En Autriche, les tentatives d’intervention sur le stress professionnel sont souvent individuelles. Elles consistent à améliorer l’adaptation de l’individu à son environnement. Trois raisons permettent d’expliquer cette tendance. Tout d’abord, les problèmes de stress professionnel sont considérés comme liés aux individus, dans leur incapacité à faire face aux exigences que leur impose leur travail. Ensuite, pour une question de stabilité et de repères, il est important que l’organisation en tant que telle ne soit pas bouleversée par le traitement de ce problème. Enfin, il est plus simple de traiter l’effet d’interventions individuelles que l’efficacité à l’échelle de l’organisation.
Les initiatives mises en place prennent ainsi souvent la forme de formations en management du stress, gestion de l’information, travail en équipe,… Des plannings de développement professionnel sont aussi monnaie courante.
Aux Pays-Bas, la pression professionnelle a un impact financier de taille, à la fois en perte de productivité et en frais médicaux. Pour y faire face, les employeurs ont fini par faire une « sélection à la porte d’entrée » des salariés les plus résistants et motivés. Alarmés, les pouvoirs publics ont mis en place des initiatives pour lutter contre le stress et adopté, au début des années 1990, une Loi sur les Conditions de Travail (LCT), mise en vigueur en 1999.
En substance, la LCT rénove l’approche de la santé. D’une part, elle en donne une définition positive, considérant la santé non pas comme une simple absence de maladie, mais comme la présence d’un bien-être physique et psychologique. D’autre part, la LCT met l’accent sur la prévention et non plus sur la sanction, grâce à de nouveaux dispositifs d’information, d’évaluation, de R&D, …
Dans ce contexte, des Services de Santé et de Sécurité au Travail (SSST) ont été créés, dont la mission consiste à donner des avis organisationnels (listes de contrôle et questionnaires d’auto-rapport), à évaluer les risques psychosociaux (STRESSOMAT mesurant les réactions cardiovasculaires au stress), à mettre en œuvre et coordonner des mesures de diminution du stress. Cette initiative a eu un tel retentissement qu’en 1998, 95% des entreprises hollandaises avaient conclu un accord avec une SSST.
En conclusion, s’il est encore trop tôt pour juger de l’efficacité de ces mesures, les effets positifs initiaux de réduction des taux d’absentéisme et d’incapacité sont actuellement en train de s’estomper. En outre, le cadre juridique reste difficile à mettre en place, notamment à cause de divergences entre employeurs - qui souhaiteraient une distinction claire entre « stress professionnel » et stress en général - et syndicats – qui fustigent le statut privé des SSST -. Enfin, si l’évaluation des risques psychosociaux est en nette progression puisqu’elle concerne 90% des entreprises de plus de 100 salariés, elle ne concerne que 33% des entreprises de moins de 10 salariés. Encore peu répandue, la prévention du stress lié au travail gagne peu à peu en importance.

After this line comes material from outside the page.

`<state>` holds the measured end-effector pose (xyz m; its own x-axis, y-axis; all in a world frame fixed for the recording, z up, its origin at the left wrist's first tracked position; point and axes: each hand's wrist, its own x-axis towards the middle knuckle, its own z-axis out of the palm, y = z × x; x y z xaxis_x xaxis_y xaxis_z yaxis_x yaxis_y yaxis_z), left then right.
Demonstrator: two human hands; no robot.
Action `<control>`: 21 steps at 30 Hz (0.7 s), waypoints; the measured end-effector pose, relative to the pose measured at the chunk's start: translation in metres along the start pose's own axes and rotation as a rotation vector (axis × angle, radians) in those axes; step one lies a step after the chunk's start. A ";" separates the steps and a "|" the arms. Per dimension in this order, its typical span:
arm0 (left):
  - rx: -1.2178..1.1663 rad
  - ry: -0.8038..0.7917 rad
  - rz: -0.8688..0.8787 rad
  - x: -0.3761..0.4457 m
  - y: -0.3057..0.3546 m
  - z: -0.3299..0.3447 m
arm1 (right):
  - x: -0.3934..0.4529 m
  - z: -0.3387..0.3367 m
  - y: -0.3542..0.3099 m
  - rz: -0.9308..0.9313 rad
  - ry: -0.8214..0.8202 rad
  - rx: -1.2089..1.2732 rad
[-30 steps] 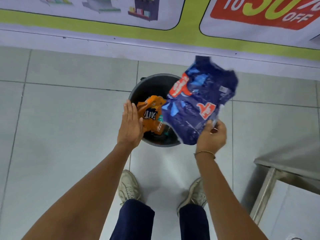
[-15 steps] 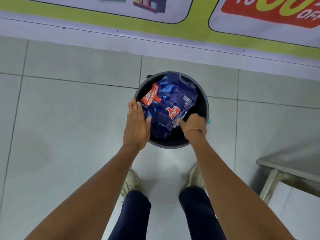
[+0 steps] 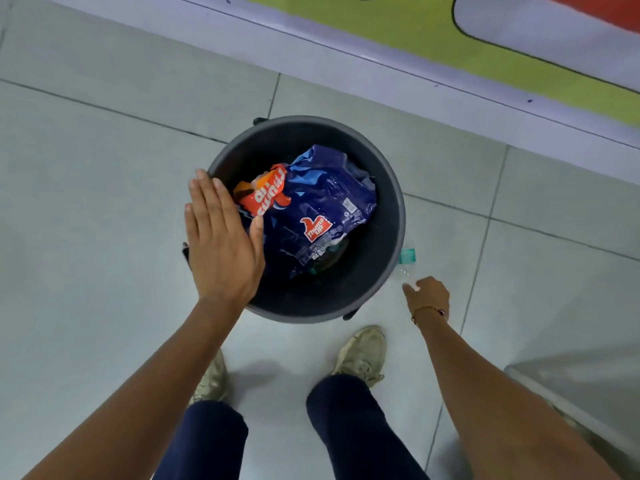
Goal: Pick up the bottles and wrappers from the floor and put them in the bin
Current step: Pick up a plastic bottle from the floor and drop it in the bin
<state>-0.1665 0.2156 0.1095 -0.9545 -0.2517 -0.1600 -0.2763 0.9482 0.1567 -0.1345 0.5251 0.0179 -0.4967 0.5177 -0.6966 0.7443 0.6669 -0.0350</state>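
Note:
A round dark grey bin (image 3: 377, 268) stands on the tiled floor in front of my feet. A crumpled blue and orange wrapper (image 3: 322, 209) lies inside it. My left hand (image 3: 221, 237) hovers flat over the bin's left rim, fingers straight, holding nothing. A clear plastic bottle with a green label (image 3: 406, 259) lies on the floor against the bin's right side, mostly hidden by the bin. My right hand (image 3: 427, 296) is low beside the bin, just below that bottle, fingers curled and pointing toward it, not gripping it.
A wall with a green, white and red banner (image 3: 450, 36) runs along the far side of the floor. A metal edge of furniture (image 3: 568, 407) juts in at the lower right. My two shoes (image 3: 363, 355) stand just behind the bin.
My right hand let go of the blue wrapper, which now rests in the bin, and dropped down to the right side of the bin near the bottle. The camera tilted down.

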 end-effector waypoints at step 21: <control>0.011 -0.047 0.057 -0.002 -0.002 -0.014 | -0.066 -0.029 -0.022 0.026 0.400 0.354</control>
<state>-0.1654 0.2112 0.1230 -0.9622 -0.1878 -0.1970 -0.2200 0.9629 0.1563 -0.1305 0.4917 0.0851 -0.5558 0.7416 -0.3757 0.8295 0.4652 -0.3090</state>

Le modèle néerlandais offre un certain nombre d’enseignements. Tout d’abord, les Pays-Bas ont montré qu’une politique gouvernementale active pouvait définitivement mettre fin au tabou du stress au travail. Ensuite, la législation sur les conditions de travail devrait non seulement aborder les questions de santé et de sécurité traditionnelles, mais également les caractéristiques psychosociales du stress (contenu, relations sociales, …), pour garantir une protection moderne des travailleurs. Enfin, la combinaison de mesures législatives avec la mise en place de services de santé et de sécurité au travail permet d’inciter les entreprises à prendre des mesures, même si les PME manquent souvent de compétences spécialisées en matière d’évaluation et de prévention des risques. Peut-être qu’une orientation donnée par les organisations sectorielles permettrait de renforcer l’efficacité de ce genre d’initiatives.